[Excerpted data Boundary: Start]

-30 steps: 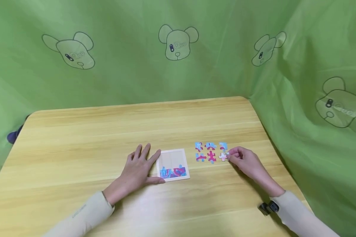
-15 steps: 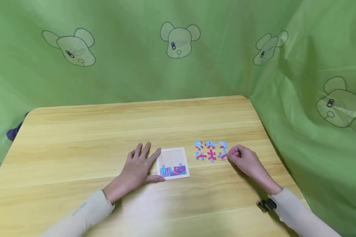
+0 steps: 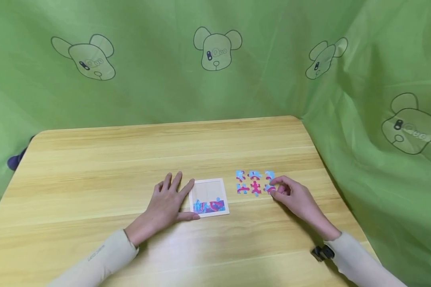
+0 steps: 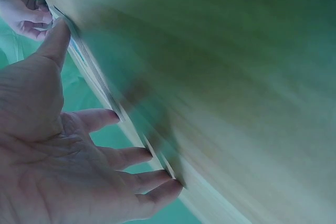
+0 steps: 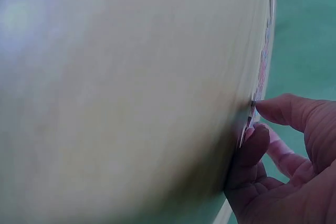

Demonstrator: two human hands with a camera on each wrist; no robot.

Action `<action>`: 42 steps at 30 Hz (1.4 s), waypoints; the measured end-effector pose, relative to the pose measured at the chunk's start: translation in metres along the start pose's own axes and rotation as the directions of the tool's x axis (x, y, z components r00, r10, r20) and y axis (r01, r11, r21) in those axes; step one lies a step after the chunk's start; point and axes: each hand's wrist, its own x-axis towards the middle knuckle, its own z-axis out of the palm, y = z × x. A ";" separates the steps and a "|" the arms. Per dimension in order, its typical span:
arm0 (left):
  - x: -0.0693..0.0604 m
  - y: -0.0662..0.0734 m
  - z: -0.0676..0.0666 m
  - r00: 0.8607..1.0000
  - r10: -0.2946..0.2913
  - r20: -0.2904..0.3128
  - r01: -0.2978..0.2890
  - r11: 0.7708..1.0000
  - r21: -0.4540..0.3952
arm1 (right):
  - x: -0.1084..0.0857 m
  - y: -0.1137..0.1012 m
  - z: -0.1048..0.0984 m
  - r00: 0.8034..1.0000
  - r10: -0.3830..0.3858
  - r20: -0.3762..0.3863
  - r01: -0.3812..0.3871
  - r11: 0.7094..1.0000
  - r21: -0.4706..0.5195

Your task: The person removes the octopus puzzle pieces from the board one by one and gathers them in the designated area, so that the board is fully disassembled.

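Note:
A small square puzzle tray [image 3: 208, 190] with a pale rim lies on the table. Joined blue, purple and pink jigsaw pieces [image 3: 209, 206] fill its lower part. My left hand [image 3: 165, 205] rests at the tray's left side with spread fingers, thumb and index against the rim. To the tray's right, loose jigsaw pieces lie in two rows, a red one [image 3: 256, 187] among them. The lower right blue-and-pink piece [image 3: 268, 188] is between the thumb and index finger of my right hand [image 3: 298, 197]. In the right wrist view, the right hand's thumb [image 5: 273, 107] meets the piece's edge.
A wooden table [image 3: 111, 163] spreads around the tray and pieces. Green fabric [image 3: 151, 87] with bear-head prints hangs behind and on both sides. A dark object [image 3: 16, 161] shows beyond the table's left edge. A black device [image 3: 322, 252] sits at the right wrist.
The lower right piece, pale and tilted a second ago, now shows its pink and blue print. The right thumb and index have shifted slightly left around it. The left hand stays at the tray.

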 end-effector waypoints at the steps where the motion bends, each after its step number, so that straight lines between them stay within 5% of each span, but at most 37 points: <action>1: 0.000 0.000 0.000 1.000 0.000 -0.001 0.000 1.000 0.002 | 0.000 0.000 0.000 1.000 -0.006 -0.001 0.006 1.000 0.002; 13: 0.000 0.000 0.001 1.000 0.003 -0.009 -0.003 1.000 0.010 | 0.002 0.001 -0.001 1.000 -0.014 -0.001 0.014 1.000 0.012; 23: 0.000 0.001 0.002 1.000 -0.005 0.005 0.005 1.000 0.007 | -0.011 -0.013 0.003 0.997 0.064 0.044 -0.067 0.995 0.080; 42: 0.002 0.002 -0.005 0.999 -0.017 0.046 0.017 1.000 -0.004 | -0.009 -0.052 0.037 0.983 -0.085 0.161 0.032 0.952 0.305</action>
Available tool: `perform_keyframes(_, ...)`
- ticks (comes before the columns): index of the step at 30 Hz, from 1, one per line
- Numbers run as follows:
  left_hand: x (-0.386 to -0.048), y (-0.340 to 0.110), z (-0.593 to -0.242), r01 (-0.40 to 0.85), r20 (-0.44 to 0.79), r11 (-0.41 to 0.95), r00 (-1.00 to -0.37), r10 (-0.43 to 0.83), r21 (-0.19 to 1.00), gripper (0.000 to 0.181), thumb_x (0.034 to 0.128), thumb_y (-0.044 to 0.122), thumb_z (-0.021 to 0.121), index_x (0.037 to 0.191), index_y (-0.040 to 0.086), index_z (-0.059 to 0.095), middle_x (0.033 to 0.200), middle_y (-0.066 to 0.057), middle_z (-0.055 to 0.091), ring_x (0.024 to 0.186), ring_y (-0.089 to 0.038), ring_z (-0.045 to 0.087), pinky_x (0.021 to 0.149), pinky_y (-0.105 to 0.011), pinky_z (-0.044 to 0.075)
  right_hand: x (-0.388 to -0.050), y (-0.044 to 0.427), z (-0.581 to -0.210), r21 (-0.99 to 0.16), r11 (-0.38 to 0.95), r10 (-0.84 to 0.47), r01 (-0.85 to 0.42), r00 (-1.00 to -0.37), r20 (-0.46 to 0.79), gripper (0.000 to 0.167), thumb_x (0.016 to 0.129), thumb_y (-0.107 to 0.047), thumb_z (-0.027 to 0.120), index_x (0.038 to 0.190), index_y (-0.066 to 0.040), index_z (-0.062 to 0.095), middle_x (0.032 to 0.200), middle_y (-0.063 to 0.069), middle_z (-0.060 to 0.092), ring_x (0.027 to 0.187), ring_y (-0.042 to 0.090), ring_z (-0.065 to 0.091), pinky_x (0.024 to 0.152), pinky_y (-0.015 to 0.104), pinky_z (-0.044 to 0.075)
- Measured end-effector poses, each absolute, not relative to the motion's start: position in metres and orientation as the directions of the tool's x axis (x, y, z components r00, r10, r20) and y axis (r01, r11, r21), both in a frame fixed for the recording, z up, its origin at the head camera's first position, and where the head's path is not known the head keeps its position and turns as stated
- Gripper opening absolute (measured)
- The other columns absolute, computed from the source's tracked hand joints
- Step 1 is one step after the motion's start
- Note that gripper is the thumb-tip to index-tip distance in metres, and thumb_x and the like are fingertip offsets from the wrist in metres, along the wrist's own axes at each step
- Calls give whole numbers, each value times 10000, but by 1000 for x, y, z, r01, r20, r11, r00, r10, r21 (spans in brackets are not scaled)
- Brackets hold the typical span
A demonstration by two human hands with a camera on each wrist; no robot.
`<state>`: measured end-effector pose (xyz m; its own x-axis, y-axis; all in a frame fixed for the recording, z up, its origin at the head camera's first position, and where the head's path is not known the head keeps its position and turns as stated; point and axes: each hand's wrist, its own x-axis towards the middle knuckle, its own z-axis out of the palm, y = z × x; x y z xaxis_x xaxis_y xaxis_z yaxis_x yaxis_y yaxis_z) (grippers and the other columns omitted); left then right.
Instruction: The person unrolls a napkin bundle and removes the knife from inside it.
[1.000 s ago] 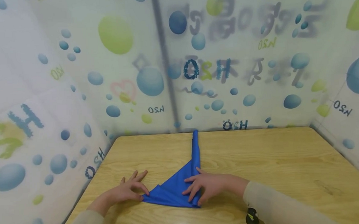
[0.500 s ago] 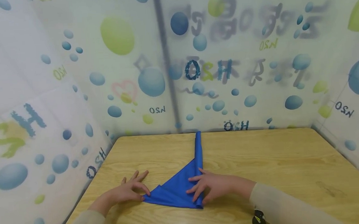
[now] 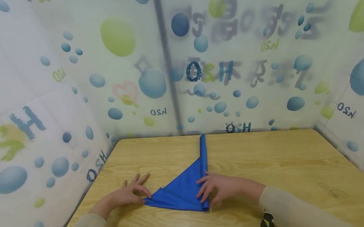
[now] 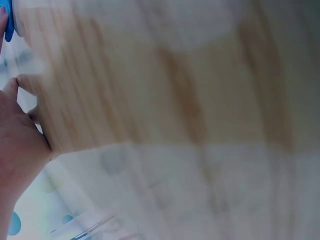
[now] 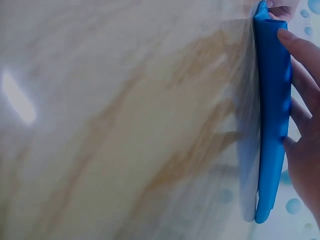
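A smooth blue cloth [image 3: 183,192] lies on the table, its left part a flat triangle. Along its right side runs a long tight roll [image 3: 203,150], reaching to the far edge. My left hand [image 3: 127,194] pinches the triangle's left corner between thumb and index finger, with the other fingers spread. My right hand [image 3: 221,190] rests loosely fingered on the near part of the roll, thumb to its right. In the right wrist view, the blue roll [image 5: 274,105] stands along the fingers. Only part of the left hand [image 4: 15,135] shows in the left wrist view.
The wooden table [image 3: 280,163] meets a pale wall sheet [image 3: 243,48] printed with blue and green bubbles and mirrored lettering. More patterned sheet stands at the left and right. A dark wrist strap [image 3: 267,222] hangs by the right sleeve [image 3: 295,210].
My right hand and the roll have shifted a little to the right, and the flat triangle has widened. The left hand stays at its corner.
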<state>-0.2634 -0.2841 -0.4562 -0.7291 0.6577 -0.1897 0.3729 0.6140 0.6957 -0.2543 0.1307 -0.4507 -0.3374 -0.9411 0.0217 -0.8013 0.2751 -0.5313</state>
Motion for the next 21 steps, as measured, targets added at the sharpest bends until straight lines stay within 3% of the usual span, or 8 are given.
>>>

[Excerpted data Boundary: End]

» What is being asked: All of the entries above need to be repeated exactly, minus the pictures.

» Task result:
-30 steps: 
-15 steps: 
+0 steps: 
+0 steps: 
+0 steps: 

Demonstrator: two human hands with a camera on each wrist; no robot.

Action `<action>`: 42 steps at 30 Hz (1.4 s), waypoints; the measured end-effector pose, relative to the pose measured at the chunk's start: translation in metres along the start pose's own axes and rotation as the directions of the tool's x axis (x, y, z components r00, r10, r20) and y axis (r01, r11, r21) in those axes; step one lies a step after the chunk's start; point and axes: each hand's wrist, its own x-axis towards the middle knuckle, its own z-axis out of the palm, y = z × x. A ";" separates the steps and a "|" the arms. Per dimension in order, its typical span:
arm0 (left):
  - x: -0.0693..0.0604 m
  - y: -0.0662..0.0734 m
  - z: -0.0676..0.0666 m
  - r00: 0.8607..1.0000
  - r10: -0.2946..0.2913
  - r20: -0.2904..0.3128
  - r01: -0.2978..0.2890
  - r11: 0.7708..1.0000
  - r21: -0.4540..0.3952
arm1 (right):
  - x: -0.1084..0.0857 m
  - y: -0.1137..0.1012 m
  - z: -0.1048..0.0984 m
  - r00: 0.8034..1.0000
  - r10: -0.3830..0.3858
  - r20: -0.3762..0.3863
  - r01: -0.3812..0.3871
  - r11: 0.7094..1.0000
  - r21: -0.4706..0.5195

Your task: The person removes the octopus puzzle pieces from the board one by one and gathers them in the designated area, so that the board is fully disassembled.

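Note:
A small square puzzle tray [image 3: 208, 190] with a pale rim lies on the table. Joined blue, purple and pink jigsaw pieces [image 3: 209, 206] fill its lower part. My left hand [image 3: 165, 205] rests at the tray's left side with spread fingers, thumb and index against the rim. To the tray's right, loose jigsaw pieces lie in two rows, a red one [image 3: 256, 187] among them. The lower right blue-and-pink piece [image 3: 268, 188] is between the thumb and index finger of my right hand [image 3: 298, 197]. In the right wrist view, the right hand's thumb [image 5: 273, 107] meets the piece's edge.
A wooden table [image 3: 111, 163] spreads around the tray and pieces. Green fabric [image 3: 151, 87] with bear-head prints hangs behind and on both sides. A dark object [image 3: 16, 161] shows beyond the table's left edge. A black device [image 3: 322, 252] sits at the right wrist.
The lower right piece, pale and tilted a second ago, now shows its pink and blue print. The right thumb and index have shifted slightly left around it. The left hand stays at the tray.
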
 end-effector waypoints at the steps where the motion bends, each after its step number, so that straight lines between them stay within 5% of each span, but at most 37 points: <action>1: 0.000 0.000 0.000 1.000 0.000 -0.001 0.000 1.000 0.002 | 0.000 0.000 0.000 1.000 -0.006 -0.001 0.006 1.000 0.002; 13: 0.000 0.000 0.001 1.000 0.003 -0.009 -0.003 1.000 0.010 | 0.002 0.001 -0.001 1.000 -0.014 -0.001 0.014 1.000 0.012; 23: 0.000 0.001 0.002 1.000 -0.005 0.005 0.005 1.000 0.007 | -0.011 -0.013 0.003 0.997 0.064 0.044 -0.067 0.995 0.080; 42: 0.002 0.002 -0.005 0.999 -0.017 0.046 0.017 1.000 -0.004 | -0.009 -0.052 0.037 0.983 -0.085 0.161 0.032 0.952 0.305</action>
Available tool: `perform_keyframes(_, ...)`
- ticks (comes before the columns): index of the step at 30 Hz, from 1, one per line
- Numbers run as follows:
  left_hand: x (-0.386 to -0.048), y (-0.340 to 0.110), z (-0.593 to -0.242), r01 (-0.40 to 0.85), r20 (-0.44 to 0.79), r11 (-0.41 to 0.95), r00 (-1.00 to -0.37), r10 (-0.43 to 0.83), r21 (-0.19 to 1.00), gripper (0.000 to 0.181), thumb_x (0.034 to 0.128), thumb_y (-0.044 to 0.122), thumb_z (-0.021 to 0.121), index_x (0.037 to 0.191), index_y (-0.040 to 0.086), index_z (-0.059 to 0.095), middle_x (0.033 to 0.200), middle_y (-0.066 to 0.057), middle_z (-0.055 to 0.091), ring_x (0.024 to 0.186), ring_y (-0.089 to 0.038), ring_z (-0.045 to 0.087), pinky_x (0.021 to 0.149), pinky_y (-0.105 to 0.011), pinky_z (-0.044 to 0.075)
  right_hand: x (-0.388 to -0.050), y (-0.044 to 0.427), z (-0.581 to -0.210), r21 (-0.99 to 0.16), r11 (-0.38 to 0.95), r10 (-0.84 to 0.47), r01 (-0.85 to 0.42), r00 (-1.00 to -0.37), r20 (-0.46 to 0.79), gripper (0.000 to 0.167), thumb_x (0.016 to 0.129), thumb_y (-0.107 to 0.047), thumb_z (-0.027 to 0.120), index_x (0.038 to 0.190), index_y (-0.066 to 0.040), index_z (-0.062 to 0.095), middle_x (0.032 to 0.200), middle_y (-0.063 to 0.069), middle_z (-0.060 to 0.092), ring_x (0.027 to 0.187), ring_y (-0.042 to 0.090), ring_z (-0.065 to 0.091), pinky_x (0.024 to 0.152), pinky_y (-0.015 to 0.104), pinky_z (-0.044 to 0.075)
- Measured end-effector poses, each absolute, not relative to the motion's start: position in metres and orientation as the directions of the tool's x axis (x, y, z components r00, r10, r20) and y axis (r01, r11, r21), both in a frame fixed for the recording, z up, its origin at the head camera's first position, and where the head's path is not known the head keeps its position and turns as stated
- Gripper opening absolute (measured)
- The other columns absolute, computed from the source's tracked hand joints
- Step 1 is one step after the motion's start
- Note that gripper is the thumb-tip to index-tip distance in metres, and thumb_x and the like are fingertip offsets from the wrist in metres, along the wrist's own axes at each step
- Calls give whole numbers, each value times 10000, but by 1000 for x, y, z, r01, r20, r11, r00, r10, r21 (spans in brackets are not scaled)
- Brackets hold the typical span
A demonstration by two human hands with a camera on each wrist; no robot.
`<state>`: measured end-effector pose (xyz m; its own x-axis, y-axis; all in a frame fixed for the recording, z up, its origin at the head camera's first position, and where the head's path is not known the head keeps its position and turns as stated; point and axes: each hand's wrist, its own x-axis towards the middle knuckle, its own z-axis out of the palm, y = z × x; x y z xaxis_x xaxis_y xaxis_z yaxis_x yaxis_y yaxis_z) (grippers and the other columns omitted); left then right.
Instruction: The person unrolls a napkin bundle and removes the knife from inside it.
[1.000 s ago] 
[0.500 s ago] 
[now] 
[now] 
[now] 
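A smooth blue cloth [image 3: 183,192] lies on the table, its left part a flat triangle. Along its right side runs a long tight roll [image 3: 203,150], reaching to the far edge. My left hand [image 3: 127,194] pinches the triangle's left corner between thumb and index finger, with the other fingers spread. My right hand [image 3: 221,190] rests loosely fingered on the near part of the roll, thumb to its right. In the right wrist view, the blue roll [image 5: 274,105] stands along the fingers. Only part of the left hand [image 4: 15,135] shows in the left wrist view.
The wooden table [image 3: 280,163] meets a pale wall sheet [image 3: 243,48] printed with blue and green bubbles and mirrored lettering. More patterned sheet stands at the left and right. A dark wrist strap [image 3: 267,222] hangs by the right sleeve [image 3: 295,210].
My right hand and the roll have shifted a little to the right, and the flat triangle has widened. The left hand stays at its corner.
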<state>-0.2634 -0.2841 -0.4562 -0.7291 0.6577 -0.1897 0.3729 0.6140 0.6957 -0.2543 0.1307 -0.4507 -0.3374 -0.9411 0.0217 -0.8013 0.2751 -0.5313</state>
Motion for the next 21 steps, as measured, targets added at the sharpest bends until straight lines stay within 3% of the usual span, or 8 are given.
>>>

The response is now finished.